Karen: I realized that every moment of life is an opportunity to practice awareness. The mundane aspects of daily life are as significant as the greatest milestones and the divine is in every aspect of our existence, within everything and everyone around us. Committing to a change in my lifestyle created a massive shift in my entire perspective of life that has sustained itself through today.
Roy: Two weeks in I knew I was going to stay for the Ashram Yogi Farm program. I felt great and Yogaville was beautiful. Sharing my meals with friends, day after day, made me happy in ways I’d wanted to feel for a long time: connected, cared for and interested. After years of thinking of gardening, I was about to get the opportunity to serve a community while I learned how to grow organic produce. Yes please.

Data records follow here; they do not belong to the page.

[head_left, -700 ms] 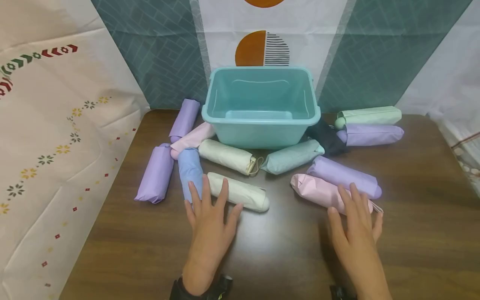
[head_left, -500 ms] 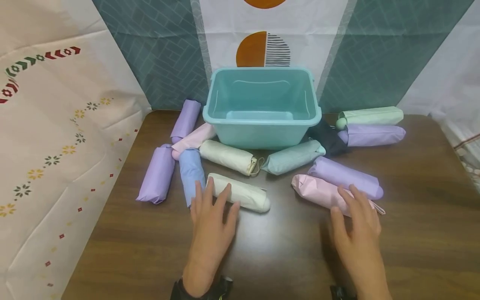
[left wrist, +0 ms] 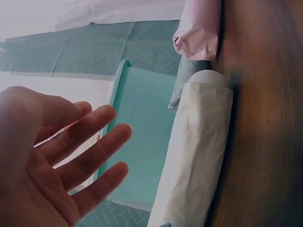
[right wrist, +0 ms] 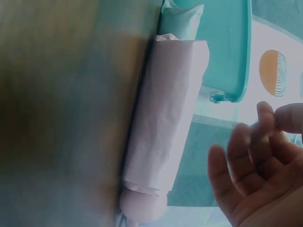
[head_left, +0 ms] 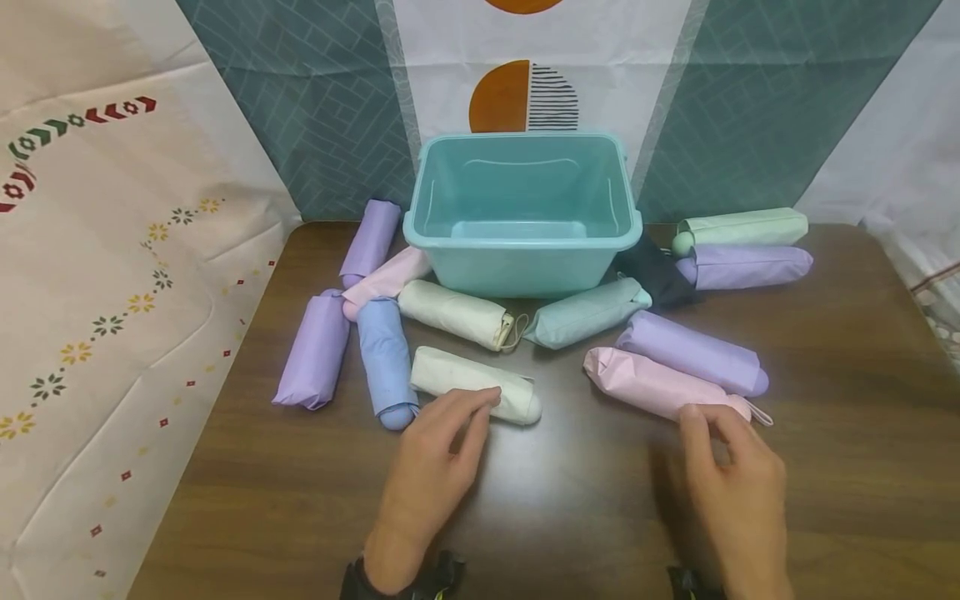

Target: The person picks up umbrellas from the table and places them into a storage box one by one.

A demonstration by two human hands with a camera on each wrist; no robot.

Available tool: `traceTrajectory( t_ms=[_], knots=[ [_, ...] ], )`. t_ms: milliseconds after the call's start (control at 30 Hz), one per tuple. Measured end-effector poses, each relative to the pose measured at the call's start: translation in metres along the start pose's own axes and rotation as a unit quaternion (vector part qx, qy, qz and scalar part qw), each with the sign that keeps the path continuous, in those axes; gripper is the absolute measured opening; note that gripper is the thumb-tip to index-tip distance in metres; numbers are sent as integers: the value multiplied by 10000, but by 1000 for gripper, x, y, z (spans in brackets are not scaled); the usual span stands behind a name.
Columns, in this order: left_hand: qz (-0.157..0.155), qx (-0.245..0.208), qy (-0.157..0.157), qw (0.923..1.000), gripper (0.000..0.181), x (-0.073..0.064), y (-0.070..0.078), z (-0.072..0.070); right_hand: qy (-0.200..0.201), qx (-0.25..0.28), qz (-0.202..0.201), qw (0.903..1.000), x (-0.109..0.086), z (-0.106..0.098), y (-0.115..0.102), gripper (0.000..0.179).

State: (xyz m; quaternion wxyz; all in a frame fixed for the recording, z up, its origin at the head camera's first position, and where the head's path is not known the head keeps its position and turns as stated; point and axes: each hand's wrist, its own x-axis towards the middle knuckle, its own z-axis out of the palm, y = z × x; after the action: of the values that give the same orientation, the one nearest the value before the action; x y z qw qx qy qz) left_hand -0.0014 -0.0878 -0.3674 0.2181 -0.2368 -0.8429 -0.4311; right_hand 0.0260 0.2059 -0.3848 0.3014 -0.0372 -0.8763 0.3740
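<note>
- Head view: the left grip (head_left: 431,454) is held at the near side of the front cream umbrella (head_left: 453,372), fingers loosely bent, with nothing held.
- The right grip (head_left: 738,479) is poised by the handle end of the front pink umbrella (head_left: 645,383), likewise loosely bent around nothing.
- In both wrist views, fingers and umbrella are seen apart.
- The pink umbrella is laid just in front of a purple umbrella (head_left: 693,354) on the table (head_left: 570,525); the cream one is set beside a blue umbrella (head_left: 386,354), before the teal bin (head_left: 525,275).
- The step in hand is judged to be a readying, no umbrella being gripped.
- Next, fingers would need to be spread and lowered around one umbrella, without its neighbour being nudged.
</note>
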Motion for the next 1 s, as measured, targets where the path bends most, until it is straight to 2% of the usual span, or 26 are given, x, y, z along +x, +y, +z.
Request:
traceTrajectory(
  t_ms=[167,333,433,533,667,800,900,1000],
  knots=[
    [16,-95,-40,9999,25,0,-1,-3,-215,-222,322,9990,6,-5,1,13],
    [298,57,-180,9994,25,6,-4,-10,-624,-489,721,9942,18,-14,-1,14],
    [389,335,-411,9978,24,12,-8,-21,-994,-684,1023,9874,28,-25,1,14],
    [389,653,-645,9950,23,21,-15,-39,-1176,-784,1181,9829,39,-36,5,17],
    [355,1111,-651,9910,23,39,-23,-65,-1060,-827,1094,9849,59,-44,7,19],
    [474,1372,-391,9886,23,61,-25,-85,-777,-712,834,9909,80,-44,0,20],
    [486,1437,-163,9883,22,76,-23,-94,-584,-547,752,9939,95,-41,-11,22],
    [311,1418,30,9894,22,87,-22,-99,-453,-334,794,9953,106,-35,-23,24]
  ],
)
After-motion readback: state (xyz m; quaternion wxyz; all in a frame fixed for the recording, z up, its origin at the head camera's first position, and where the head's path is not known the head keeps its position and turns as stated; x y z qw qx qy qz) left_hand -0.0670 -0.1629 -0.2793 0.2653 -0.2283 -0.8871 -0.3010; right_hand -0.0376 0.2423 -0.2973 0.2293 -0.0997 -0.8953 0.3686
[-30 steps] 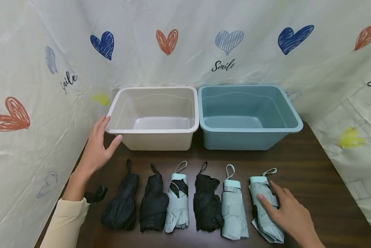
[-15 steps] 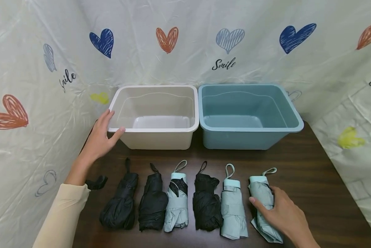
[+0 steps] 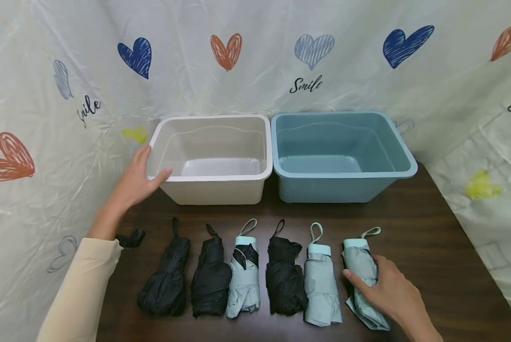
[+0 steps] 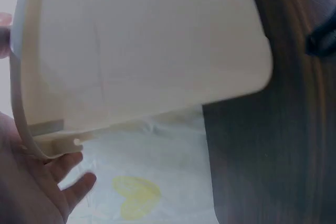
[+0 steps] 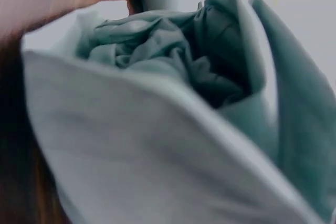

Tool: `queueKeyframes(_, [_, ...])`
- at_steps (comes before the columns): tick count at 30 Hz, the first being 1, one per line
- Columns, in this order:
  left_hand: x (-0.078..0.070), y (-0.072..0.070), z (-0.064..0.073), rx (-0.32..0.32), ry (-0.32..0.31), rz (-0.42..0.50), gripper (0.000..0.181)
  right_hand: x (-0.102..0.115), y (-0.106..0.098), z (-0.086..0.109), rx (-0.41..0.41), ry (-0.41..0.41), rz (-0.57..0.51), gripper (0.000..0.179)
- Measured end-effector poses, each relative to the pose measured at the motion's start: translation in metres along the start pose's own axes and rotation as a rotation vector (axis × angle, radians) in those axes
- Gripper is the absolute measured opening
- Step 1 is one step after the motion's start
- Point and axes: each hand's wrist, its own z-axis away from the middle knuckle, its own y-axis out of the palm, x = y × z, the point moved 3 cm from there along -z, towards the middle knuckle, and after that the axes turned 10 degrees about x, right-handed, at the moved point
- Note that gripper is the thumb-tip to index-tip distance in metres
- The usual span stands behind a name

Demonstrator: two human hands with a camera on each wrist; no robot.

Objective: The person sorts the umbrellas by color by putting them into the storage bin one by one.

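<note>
My left hand (image 3: 132, 184) grips the front left corner of a beige plastic bin (image 3: 214, 192), thumb over the rim. The left wrist view has the bin's outer wall (image 4: 157, 40) large, with my fingers (image 4: 79, 190) under the lip. On the table my right hand (image 3: 394, 292) grips a pale green folded umbrella (image 3: 360, 261) at the far right of a row, thumb on its left side and fingers along its right. That umbrella's loose canopy cloth (image 5: 152, 140) fills the right wrist view and hides the hand there.
Left of the gripped umbrella lie another pale green umbrella (image 3: 321, 285), a black one (image 3: 284, 280), a third pale green one (image 3: 243, 285) and two more black umbrellas (image 3: 210, 280). A blue bin (image 3: 324, 189) stands right of the beige one, before a heart-print sheet (image 3: 264, 57).
My left hand has moved up and right onto the beige bin's corner. The right hand has moved slightly left and closed around the far right umbrella. The view has shifted slightly.
</note>
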Motion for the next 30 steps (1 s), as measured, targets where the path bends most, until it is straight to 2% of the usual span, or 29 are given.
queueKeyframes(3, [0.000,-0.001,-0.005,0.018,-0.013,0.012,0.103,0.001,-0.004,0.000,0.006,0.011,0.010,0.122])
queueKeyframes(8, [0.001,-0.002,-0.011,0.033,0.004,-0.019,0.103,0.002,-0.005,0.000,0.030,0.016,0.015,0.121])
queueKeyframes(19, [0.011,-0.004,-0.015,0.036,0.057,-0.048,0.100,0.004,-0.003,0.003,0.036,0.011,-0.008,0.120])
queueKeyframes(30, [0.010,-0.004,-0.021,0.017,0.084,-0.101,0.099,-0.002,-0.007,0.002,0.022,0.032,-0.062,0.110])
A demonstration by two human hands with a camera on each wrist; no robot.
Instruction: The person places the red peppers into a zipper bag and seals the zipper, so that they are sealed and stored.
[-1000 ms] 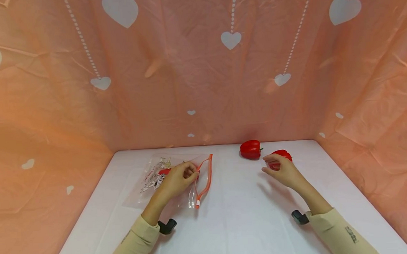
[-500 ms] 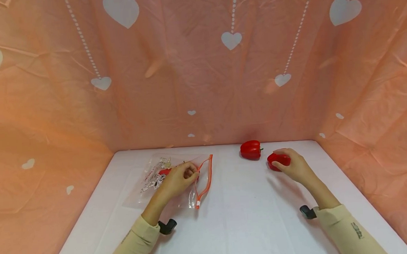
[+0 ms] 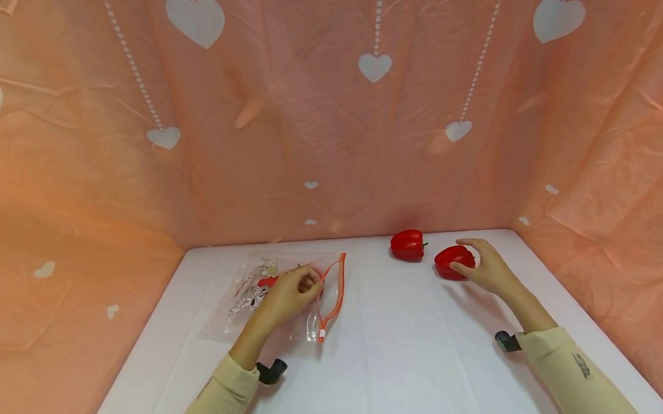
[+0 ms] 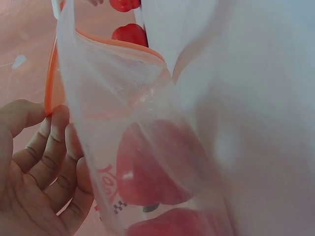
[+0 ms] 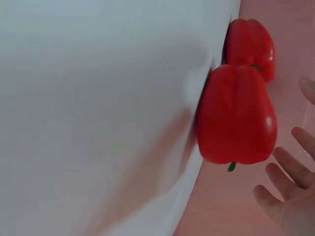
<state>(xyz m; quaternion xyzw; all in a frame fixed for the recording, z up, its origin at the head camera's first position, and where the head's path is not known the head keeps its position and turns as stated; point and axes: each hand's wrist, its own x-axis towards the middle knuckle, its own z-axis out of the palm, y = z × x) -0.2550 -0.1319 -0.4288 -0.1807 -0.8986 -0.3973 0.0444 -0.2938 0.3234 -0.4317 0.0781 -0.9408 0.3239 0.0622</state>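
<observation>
From the middle of the white desk (image 3: 401,359), a clear bag (image 3: 251,289) lies toward ten o'clock, its orange-edged mouth pinched by the left hand (image 3: 293,293). The right hand (image 3: 491,270), fingers spread, holding nothing, is just beside the nearer red pepper (image 3: 452,263) at two o'clock; the farther red pepper (image 3: 407,245) sits at one.

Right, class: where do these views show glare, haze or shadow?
Head: bright glints on the bag; left wrist: the bagged peppers look hazy through it; right wrist: a shiny spot on the nearer pepper, a soft shadow across the table.
</observation>
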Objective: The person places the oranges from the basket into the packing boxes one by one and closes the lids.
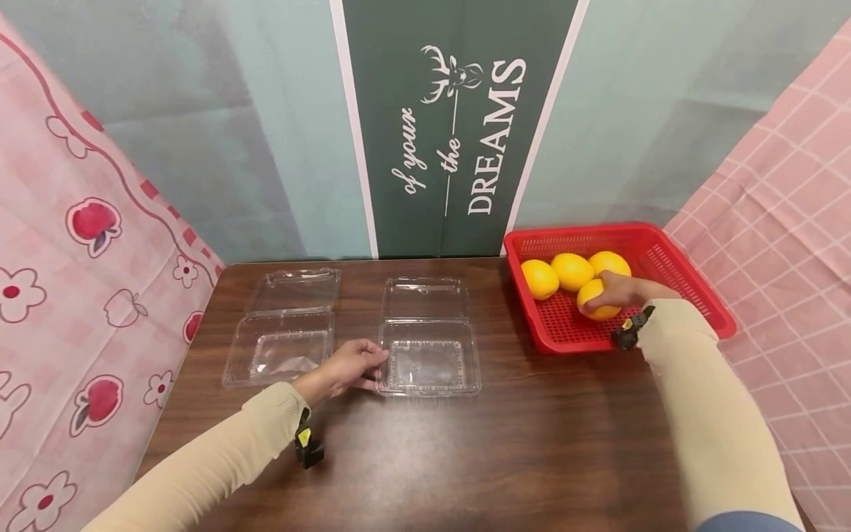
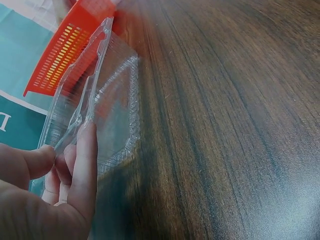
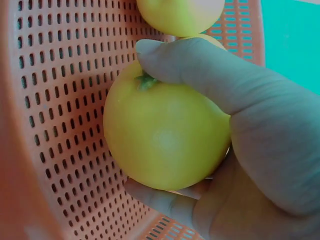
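Observation:
In the head view, my left hand (image 1: 355, 364) is at the left edge of a clear plastic clamshell container (image 1: 428, 362) whose lid is folded back. The left wrist view shows the thumb and fingers (image 2: 86, 155) pinching the container's rim (image 2: 92, 95). My right hand (image 1: 618, 290) reaches into a red plastic basket (image 1: 558, 346) and grips a round yellow fruit (image 3: 167, 132). Its small green stem end shows beside the thumb in the right wrist view. Several more yellow fruits (image 1: 572, 272) lie along the basket's far side.
Left of the held container lies a second clear clamshell container (image 1: 279, 347), lid folded back too. Both stand on a dark wood-grain table (image 1: 465, 458). A green printed cloth (image 1: 459, 148) hangs behind, and pink patterned cloths (image 1: 86, 295) hang at the sides.

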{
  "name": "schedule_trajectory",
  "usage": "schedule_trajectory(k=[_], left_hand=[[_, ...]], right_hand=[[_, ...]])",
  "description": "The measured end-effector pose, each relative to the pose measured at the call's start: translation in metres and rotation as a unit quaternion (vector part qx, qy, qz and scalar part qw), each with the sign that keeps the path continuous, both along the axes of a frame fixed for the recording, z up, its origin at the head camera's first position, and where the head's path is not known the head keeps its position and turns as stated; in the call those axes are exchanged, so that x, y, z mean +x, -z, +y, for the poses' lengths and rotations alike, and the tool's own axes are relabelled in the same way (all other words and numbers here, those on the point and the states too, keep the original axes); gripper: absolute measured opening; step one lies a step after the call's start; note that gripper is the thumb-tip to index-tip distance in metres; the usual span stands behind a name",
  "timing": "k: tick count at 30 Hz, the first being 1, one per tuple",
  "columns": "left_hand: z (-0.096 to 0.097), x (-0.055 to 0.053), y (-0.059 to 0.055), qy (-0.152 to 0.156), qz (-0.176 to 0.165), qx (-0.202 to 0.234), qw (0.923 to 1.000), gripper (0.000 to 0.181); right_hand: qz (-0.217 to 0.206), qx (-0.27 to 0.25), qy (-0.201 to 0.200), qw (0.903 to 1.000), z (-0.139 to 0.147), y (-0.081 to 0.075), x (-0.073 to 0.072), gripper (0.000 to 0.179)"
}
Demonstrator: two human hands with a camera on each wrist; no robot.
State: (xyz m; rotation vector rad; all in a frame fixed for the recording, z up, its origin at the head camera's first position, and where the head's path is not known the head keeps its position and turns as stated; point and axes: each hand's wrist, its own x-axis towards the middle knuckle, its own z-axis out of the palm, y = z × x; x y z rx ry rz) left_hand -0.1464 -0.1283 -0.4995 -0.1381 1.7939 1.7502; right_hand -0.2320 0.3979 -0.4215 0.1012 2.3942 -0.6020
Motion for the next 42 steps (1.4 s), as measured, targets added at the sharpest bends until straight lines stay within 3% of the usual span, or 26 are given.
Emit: schedule_trajectory(k=[2, 8, 15, 23, 27, 35, 42], left_hand=[[0.000, 0.000, 0.000, 0.001, -0.004, -0.001, 1.0000, 0.012], [0.000, 0.000, 0.000, 0.006, -0.013, -0.012, 0.9998, 0.017], [-0.001, -0.004, -0.005, 0.014, -0.020, -0.033, 0.9992, 0.017], [-0.005, -0.015, -0.014, 0.028, -0.033, -0.038, 0.9983, 0.019], [-0.007, -0.019, -0.017, 0.029, -0.044, -0.035, 0.9980, 0.019], [-0.016, -0.039, -0.022, 0.040, -0.065, -0.033, 0.9965, 0.022], [-0.024, -0.058, -0.029, 0.063, -0.073, -0.043, 0.9944, 0.022]], right_hand=[[0.031, 0.017, -0.038, 0.9987, -0.001, -0.001, -0.001, 0.108], [0.095, 0.025, -0.064, 0.9931, -0.006, -0.008, 0.000, 0.092], [0.119, 0.000, -0.056, 0.9913, -0.014, -0.020, -0.001, 0.093], [0.135, -0.008, -0.068, 0.9884, -0.028, -0.032, -0.004, 0.095], [0.162, -0.014, -0.088, 0.9827, -0.038, -0.041, -0.007, 0.094], [0.209, -0.043, -0.096, 0.9722, -0.063, -0.054, -0.016, 0.087], [0.218, -0.048, -0.108, 0.9689, -0.087, -0.067, -0.019, 0.086]])
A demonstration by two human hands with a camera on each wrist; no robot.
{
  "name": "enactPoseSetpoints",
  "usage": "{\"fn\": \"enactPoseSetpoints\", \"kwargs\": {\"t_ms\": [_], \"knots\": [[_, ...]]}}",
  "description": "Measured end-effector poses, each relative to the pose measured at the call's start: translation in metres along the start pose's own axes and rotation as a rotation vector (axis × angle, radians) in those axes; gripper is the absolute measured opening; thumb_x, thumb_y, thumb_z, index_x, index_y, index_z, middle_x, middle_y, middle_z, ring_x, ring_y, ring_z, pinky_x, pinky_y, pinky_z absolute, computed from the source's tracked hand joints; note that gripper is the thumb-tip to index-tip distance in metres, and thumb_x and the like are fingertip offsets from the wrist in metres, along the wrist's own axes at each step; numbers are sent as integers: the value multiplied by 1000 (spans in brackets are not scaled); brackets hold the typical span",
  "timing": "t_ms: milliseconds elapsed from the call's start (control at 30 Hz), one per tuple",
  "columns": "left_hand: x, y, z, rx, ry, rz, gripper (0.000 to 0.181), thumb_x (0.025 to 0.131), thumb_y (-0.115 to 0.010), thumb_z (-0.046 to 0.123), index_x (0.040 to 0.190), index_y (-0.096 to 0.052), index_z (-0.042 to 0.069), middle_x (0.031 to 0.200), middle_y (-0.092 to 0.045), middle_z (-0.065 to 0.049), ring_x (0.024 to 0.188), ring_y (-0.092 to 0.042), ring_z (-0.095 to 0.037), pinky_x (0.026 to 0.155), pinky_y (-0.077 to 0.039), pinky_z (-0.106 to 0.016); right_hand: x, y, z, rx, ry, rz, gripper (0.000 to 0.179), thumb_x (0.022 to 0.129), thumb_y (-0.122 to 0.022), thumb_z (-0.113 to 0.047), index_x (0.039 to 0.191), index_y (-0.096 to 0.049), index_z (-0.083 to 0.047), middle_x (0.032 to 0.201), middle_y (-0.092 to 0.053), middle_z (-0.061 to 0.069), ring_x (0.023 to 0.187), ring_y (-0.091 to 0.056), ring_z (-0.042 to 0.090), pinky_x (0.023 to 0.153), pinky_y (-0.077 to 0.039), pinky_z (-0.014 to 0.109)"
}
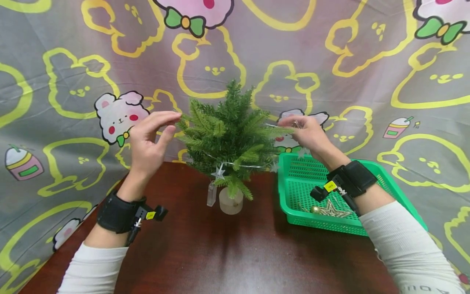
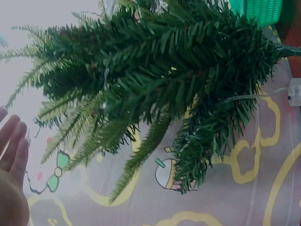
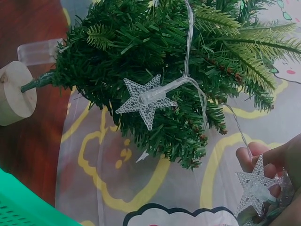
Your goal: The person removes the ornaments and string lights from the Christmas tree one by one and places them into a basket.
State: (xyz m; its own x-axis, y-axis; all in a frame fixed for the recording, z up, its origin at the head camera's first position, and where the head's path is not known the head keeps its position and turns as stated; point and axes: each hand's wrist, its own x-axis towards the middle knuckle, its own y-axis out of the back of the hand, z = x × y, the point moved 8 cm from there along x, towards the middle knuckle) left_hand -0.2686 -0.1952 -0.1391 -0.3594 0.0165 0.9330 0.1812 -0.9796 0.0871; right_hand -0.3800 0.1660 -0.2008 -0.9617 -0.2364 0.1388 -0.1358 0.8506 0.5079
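Observation:
A small artificial Christmas tree (image 1: 227, 134) stands upright on a round wooden base (image 1: 231, 202). A clear string of star lights wraps its lower branches, with one star (image 3: 146, 101) hanging against the greenery in the right wrist view. At the tree's right side, my right hand (image 1: 308, 132) holds the rest of the star string lights (image 3: 256, 186) bunched in curled fingers, and a wire runs from there to the branches. My left hand (image 1: 148, 141) is raised at the left branches, fingers extended and thumb apart, holding nothing. A clear battery box (image 1: 211, 194) hangs beside the base.
A green plastic basket (image 1: 284, 200) sits on the right of the dark wooden table (image 1: 205, 253), under my right forearm. Inside lie a glittery gold star (image 1: 334, 210) and a gold ball (image 1: 315, 209). A patterned cloth (image 1: 220, 53) hangs close behind the tree.

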Motion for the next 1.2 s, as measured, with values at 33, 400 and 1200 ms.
{"fn": "enactPoseSetpoints", "kwargs": {"t_ms": [33, 400, 1200], "knots": [[-1, -1, 0, 5, -16, -17, 40, 94, -69, 28, 106, -72, -10, 105, -74, -5, 98, -69, -12, 90, -55, -24, 0, 0, 0, -1, -4, 1, 44, 98, -38, 4, 133, -61, -10, 153, -42, 0, 140, -38, 19, 65, -33, 33], [-9, -15, 10, 129, -97, -105, 39, 80, -83, 30, 102, -76, -1, 98, -74, -19, 96, -69, -5, 84, -54, -20, 5, -3, -2, -22, -31, -17, 33, 106, -44, -16, 134, -60, -13, 153, -40, 0, 88, -45, 21, 59, -31, 27], [-17, -13, -11, 66, 16, -149, 16, 76, -75, -16, 91, -75, -10, 91, -73, -23, 88, -72, -7, 80, -59, -22, 8, -14, -6, 62, 50, -90, 32, 105, -46, -37, 99, -50, -6, 117, -45, 3, 88, -41, 15, 73, -39, 34]]}}
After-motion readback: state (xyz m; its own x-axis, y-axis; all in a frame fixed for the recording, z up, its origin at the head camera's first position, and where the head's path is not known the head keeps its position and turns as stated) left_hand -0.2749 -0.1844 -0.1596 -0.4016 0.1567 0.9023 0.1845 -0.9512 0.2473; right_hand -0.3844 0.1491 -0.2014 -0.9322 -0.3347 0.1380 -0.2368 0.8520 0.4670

Following the successful completion of the LYT program, individuals are able to extend their stay at the Ashram through the Ashram Yogi Program, a commitment of two or more months working around the Ashram, at the farm, or in the kitchen. For shorter periods of service, LYT alumni can return to the Ashram to work as a support staff member for as few as three nights to a stay of six weeks.
4. Who can benefit from the LYT program?
Roy: Well aside from everyone, I’d say that 40 to 50-year-old guys, who after having sat in office chairs for about 20 years and eating wings regularly, are trying to live healthier lifestyles. Those guys have tons to benefit from the LYT program.
Karen: Anyone interested in truly learning the meaning of inner focus and development, and how our relationship with Self impacts the world around us every moment. The lessons extend far beyond the time spent at Yogaville and continue to present themselves again and again in my daily life.
Ninette: I can’t recommend the LYT program enough for anyone on the yogic path or even just exploring spirituality. The growth, compassion, grounding and overall foundation I found here, is unsurpassed.